◆ **Task directions**
Exactly as shown below, retype every line of the data.

◆ **Information shown**
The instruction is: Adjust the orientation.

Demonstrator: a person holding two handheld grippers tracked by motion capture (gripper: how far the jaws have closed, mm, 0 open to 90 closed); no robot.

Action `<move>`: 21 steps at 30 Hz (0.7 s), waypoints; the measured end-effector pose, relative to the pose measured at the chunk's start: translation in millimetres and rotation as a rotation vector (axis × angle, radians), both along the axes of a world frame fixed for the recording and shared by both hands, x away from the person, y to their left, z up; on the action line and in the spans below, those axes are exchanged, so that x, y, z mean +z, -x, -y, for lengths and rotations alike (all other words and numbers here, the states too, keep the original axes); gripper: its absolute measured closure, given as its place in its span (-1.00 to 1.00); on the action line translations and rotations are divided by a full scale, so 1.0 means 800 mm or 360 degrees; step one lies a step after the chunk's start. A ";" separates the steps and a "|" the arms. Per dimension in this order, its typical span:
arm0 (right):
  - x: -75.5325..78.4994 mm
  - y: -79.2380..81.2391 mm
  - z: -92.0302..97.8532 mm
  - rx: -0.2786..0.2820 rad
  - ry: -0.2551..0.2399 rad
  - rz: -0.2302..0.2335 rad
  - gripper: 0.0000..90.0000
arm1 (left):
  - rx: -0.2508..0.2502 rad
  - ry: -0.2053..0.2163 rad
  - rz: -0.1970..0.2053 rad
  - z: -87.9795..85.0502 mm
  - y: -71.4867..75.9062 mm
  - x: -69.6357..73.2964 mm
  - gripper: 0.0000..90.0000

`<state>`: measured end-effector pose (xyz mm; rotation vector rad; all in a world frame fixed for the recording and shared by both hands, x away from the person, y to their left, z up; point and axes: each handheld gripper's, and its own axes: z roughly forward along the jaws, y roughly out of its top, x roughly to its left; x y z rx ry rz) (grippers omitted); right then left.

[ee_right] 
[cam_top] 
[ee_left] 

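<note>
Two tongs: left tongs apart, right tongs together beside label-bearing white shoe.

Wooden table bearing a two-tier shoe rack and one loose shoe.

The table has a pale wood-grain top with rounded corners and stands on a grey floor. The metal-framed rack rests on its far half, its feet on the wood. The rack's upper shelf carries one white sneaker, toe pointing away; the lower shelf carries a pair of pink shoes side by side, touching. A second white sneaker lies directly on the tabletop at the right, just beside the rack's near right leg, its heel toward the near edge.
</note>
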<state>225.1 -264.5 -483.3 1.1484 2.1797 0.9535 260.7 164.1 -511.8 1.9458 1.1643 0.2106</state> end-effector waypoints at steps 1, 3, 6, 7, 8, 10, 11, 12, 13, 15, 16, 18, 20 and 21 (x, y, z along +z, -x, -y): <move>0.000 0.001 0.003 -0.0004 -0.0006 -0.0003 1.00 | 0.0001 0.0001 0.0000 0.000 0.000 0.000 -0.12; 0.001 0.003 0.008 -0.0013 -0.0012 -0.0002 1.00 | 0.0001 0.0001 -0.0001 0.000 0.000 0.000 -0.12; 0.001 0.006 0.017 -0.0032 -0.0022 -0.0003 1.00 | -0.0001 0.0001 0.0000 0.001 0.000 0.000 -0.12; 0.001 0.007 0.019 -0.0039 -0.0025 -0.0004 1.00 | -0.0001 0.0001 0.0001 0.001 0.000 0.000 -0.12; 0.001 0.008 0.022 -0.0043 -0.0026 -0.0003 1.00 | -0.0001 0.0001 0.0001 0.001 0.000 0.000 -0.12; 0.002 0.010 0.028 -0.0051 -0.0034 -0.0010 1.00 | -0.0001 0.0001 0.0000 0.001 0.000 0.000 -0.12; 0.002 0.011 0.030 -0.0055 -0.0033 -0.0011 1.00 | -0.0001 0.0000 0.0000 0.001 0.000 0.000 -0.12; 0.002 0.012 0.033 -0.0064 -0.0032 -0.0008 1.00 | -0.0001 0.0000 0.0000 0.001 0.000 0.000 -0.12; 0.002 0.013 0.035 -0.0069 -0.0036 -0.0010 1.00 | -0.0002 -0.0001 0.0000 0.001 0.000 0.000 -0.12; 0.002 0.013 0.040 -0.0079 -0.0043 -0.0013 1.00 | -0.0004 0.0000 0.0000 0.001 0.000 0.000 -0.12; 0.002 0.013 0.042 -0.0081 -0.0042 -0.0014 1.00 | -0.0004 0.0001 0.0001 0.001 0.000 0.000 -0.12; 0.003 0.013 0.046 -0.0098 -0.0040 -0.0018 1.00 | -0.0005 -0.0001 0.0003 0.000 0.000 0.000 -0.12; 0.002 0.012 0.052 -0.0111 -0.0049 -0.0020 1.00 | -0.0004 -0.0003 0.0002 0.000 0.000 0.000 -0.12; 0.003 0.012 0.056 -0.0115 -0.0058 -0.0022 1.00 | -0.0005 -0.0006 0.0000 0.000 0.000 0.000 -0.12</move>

◆ **Solution**
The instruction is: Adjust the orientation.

Demonstrator: a person holding two handheld grippers tracked by motion capture (gripper: how far the jaws have closed, mm, 0 open to 90 closed); no robot.

Action `<move>`: 21 steps at 30 Hz (0.7 s), waypoints; the measured end-effector pose, relative to the pose measured at the chunk's start: translation in millimetres and rotation as a rotation vector (axis × angle, radians), both along the axes of a world frame fixed for the recording and shared by both hands, x away from the person, y to their left, z up; on the action line and in the spans below, those axes are exchanged, so that x, y, z mean +z, -x, -y, for lengths and rotations alike (all other words and numbers here, the states too, keep the original axes); gripper: its absolute measured closure, given as its place in its span (-1.00 to 1.00); on the action line translations and rotations are divided by a full scale, so 1.0 means 800 mm or 360 degrees; step one lies a step after the chunk's start. A ";" separates the steps and a "|" the arms. Per dimension in this order, its typical span:
arm0 (right):
  - x: -75.5325..78.4994 mm
  - y: -79.2380..81.2391 mm
  - z: -92.0302..97.8532 mm
  - rx: -0.2786..0.2820 rad
  - ry: -0.2551..0.2399 rad
  - rz: -0.2302..0.2335 rad
  - gripper: 0.0000..90.0000
arm1 (left):
  - rx: -0.2508..0.2502 rad
  - ry: -0.2053..0.2163 rad
  - rz: -0.1970..0.2053 rad
  - z: -87.9795..85.0502 mm
  - y: -71.4867..75.9062 mm
  - x: -69.6357..73.2964 mm
  - gripper: 0.0000..90.0000

`<state>`: measured end-effector pose (xyz mm; rotation vector rad; all in a world frame fixed for the recording and shared by both hands, x away from the person, y to their left, z up; point and axes: each handheld gripper's, and its own axes: z roughly forward along the jaws, y roughly out of its top, x roughly to its left; x y z rx ry rz) (grippers omitted); right then left.

[ee_right] 
[cam_top] 
[ee_left] 

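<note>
Two tongs: left tongs apart, right tongs together beside label-bearing white shoe.

Wooden table bearing a two-tier shoe rack and one loose shoe.

The table has a pale wood-grain top with rounded corners and stands on a grey floor. The metal-framed rack rests on its far half, its feet on the wood. The rack's upper shelf carries one white sneaker, toe pointing away; the lower shelf carries a pair of pink shoes side by side, touching. A second white sneaker lies directly on the tabletop at the right, just beside the rack's near right leg, its heel toward the near edge.
</note>
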<state>225.1 -264.5 -483.3 1.1484 2.1797 0.9535 260.7 164.1 -511.8 1.9458 1.1643 0.2106</state> end-effector waypoints at steps 1, 3, 6, 7, 8, 10, 11, 12, 13, 15, 16, 18, 20 and 21 (x, y, z along +z, -x, -y): <move>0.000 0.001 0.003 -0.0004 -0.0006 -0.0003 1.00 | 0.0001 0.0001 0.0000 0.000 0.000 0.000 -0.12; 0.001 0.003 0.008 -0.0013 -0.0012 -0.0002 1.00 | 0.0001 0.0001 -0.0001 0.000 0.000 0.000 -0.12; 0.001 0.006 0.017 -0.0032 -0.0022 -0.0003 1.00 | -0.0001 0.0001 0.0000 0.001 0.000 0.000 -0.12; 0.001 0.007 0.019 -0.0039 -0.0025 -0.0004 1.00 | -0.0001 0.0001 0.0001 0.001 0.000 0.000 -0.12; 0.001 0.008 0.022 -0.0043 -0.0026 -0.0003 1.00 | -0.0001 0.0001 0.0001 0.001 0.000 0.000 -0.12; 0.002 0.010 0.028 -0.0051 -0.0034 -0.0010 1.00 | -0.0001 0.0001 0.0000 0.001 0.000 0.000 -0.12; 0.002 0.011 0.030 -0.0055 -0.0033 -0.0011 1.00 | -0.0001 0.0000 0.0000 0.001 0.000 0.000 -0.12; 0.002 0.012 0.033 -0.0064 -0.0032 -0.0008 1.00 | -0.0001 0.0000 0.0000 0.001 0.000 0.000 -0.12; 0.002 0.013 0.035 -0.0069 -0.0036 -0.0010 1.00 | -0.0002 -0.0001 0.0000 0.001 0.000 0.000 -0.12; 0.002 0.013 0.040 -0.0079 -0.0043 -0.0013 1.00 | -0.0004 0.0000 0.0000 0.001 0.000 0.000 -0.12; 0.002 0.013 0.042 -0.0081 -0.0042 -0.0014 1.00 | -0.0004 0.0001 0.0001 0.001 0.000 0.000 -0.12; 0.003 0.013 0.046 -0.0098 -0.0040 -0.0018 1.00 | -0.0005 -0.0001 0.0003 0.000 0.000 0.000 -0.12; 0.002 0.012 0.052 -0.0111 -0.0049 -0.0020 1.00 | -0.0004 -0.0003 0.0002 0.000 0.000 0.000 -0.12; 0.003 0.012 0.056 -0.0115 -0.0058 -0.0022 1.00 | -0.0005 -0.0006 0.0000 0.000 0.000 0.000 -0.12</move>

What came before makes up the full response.